**Work item**
Full transcription, minus images: write out the listing below exactly as it appears.

**Dataset extract**
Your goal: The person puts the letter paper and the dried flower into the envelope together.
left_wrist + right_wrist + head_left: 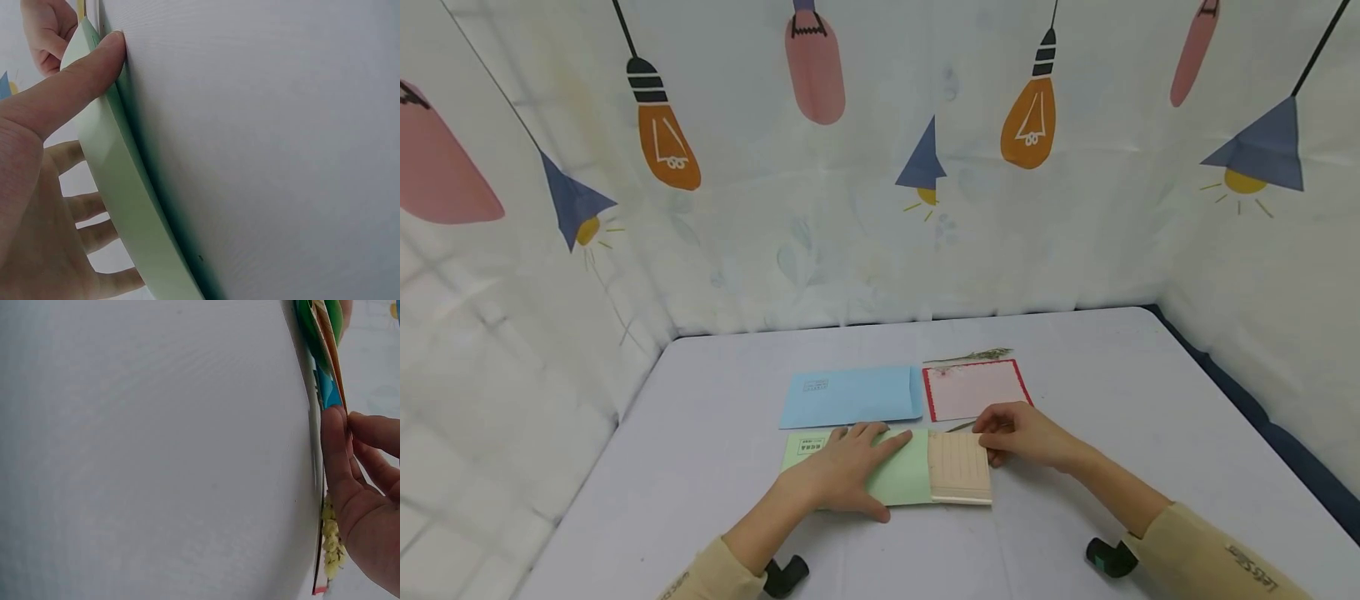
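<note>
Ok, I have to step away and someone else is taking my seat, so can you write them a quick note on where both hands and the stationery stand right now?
Left hand: flat, fingers spread, pressing the green envelope onto the table; thumb at its near edge.
Right hand: fingers curled, pinching the far right corner of the folded beige lined letter.
Letter sits at the green envelope's right end, mostly outside it; whether its left edge is in the mouth cannot be told.
Behind: blue envelope, red-edged pink card, dried sprig, all untouched.
Done: letter folded.
Left: probably slide the letter into the envelope.
</note>
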The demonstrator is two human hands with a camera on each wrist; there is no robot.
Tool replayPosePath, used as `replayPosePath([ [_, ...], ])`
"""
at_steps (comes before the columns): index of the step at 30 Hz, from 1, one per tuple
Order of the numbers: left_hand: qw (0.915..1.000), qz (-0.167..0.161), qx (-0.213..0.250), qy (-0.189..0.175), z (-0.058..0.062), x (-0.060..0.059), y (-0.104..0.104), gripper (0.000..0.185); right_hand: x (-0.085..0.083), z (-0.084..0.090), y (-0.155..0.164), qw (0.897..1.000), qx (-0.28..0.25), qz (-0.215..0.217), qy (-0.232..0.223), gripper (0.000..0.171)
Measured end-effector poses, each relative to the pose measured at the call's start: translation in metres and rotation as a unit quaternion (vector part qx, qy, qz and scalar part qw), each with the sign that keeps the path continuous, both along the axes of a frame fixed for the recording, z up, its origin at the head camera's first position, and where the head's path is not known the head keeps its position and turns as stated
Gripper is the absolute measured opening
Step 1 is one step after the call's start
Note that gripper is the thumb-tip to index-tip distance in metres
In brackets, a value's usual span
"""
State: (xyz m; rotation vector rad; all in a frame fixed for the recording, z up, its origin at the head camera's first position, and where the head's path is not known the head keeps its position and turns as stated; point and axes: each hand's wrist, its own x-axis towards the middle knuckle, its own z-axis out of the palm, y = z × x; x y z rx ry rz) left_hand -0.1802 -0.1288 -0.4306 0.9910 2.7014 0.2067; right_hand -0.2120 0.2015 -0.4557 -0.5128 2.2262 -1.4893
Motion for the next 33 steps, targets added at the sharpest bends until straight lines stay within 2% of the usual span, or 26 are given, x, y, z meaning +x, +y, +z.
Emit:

**Answer below**
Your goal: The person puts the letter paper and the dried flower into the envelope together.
left_wrist + right_wrist + head_left: 
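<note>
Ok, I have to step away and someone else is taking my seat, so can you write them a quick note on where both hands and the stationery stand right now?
Left hand: flat, fingers spread, pressing the green envelope onto the table; thumb at its near edge.
Right hand: fingers curled, pinching the far right corner of the folded beige lined letter.
Letter sits at the green envelope's right end, mostly outside it; whether its left edge is in the mouth cannot be told.
Behind: blue envelope, red-edged pink card, dried sprig, all untouched.
Done: letter folded.
Left: probably slide the letter into the envelope.
</note>
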The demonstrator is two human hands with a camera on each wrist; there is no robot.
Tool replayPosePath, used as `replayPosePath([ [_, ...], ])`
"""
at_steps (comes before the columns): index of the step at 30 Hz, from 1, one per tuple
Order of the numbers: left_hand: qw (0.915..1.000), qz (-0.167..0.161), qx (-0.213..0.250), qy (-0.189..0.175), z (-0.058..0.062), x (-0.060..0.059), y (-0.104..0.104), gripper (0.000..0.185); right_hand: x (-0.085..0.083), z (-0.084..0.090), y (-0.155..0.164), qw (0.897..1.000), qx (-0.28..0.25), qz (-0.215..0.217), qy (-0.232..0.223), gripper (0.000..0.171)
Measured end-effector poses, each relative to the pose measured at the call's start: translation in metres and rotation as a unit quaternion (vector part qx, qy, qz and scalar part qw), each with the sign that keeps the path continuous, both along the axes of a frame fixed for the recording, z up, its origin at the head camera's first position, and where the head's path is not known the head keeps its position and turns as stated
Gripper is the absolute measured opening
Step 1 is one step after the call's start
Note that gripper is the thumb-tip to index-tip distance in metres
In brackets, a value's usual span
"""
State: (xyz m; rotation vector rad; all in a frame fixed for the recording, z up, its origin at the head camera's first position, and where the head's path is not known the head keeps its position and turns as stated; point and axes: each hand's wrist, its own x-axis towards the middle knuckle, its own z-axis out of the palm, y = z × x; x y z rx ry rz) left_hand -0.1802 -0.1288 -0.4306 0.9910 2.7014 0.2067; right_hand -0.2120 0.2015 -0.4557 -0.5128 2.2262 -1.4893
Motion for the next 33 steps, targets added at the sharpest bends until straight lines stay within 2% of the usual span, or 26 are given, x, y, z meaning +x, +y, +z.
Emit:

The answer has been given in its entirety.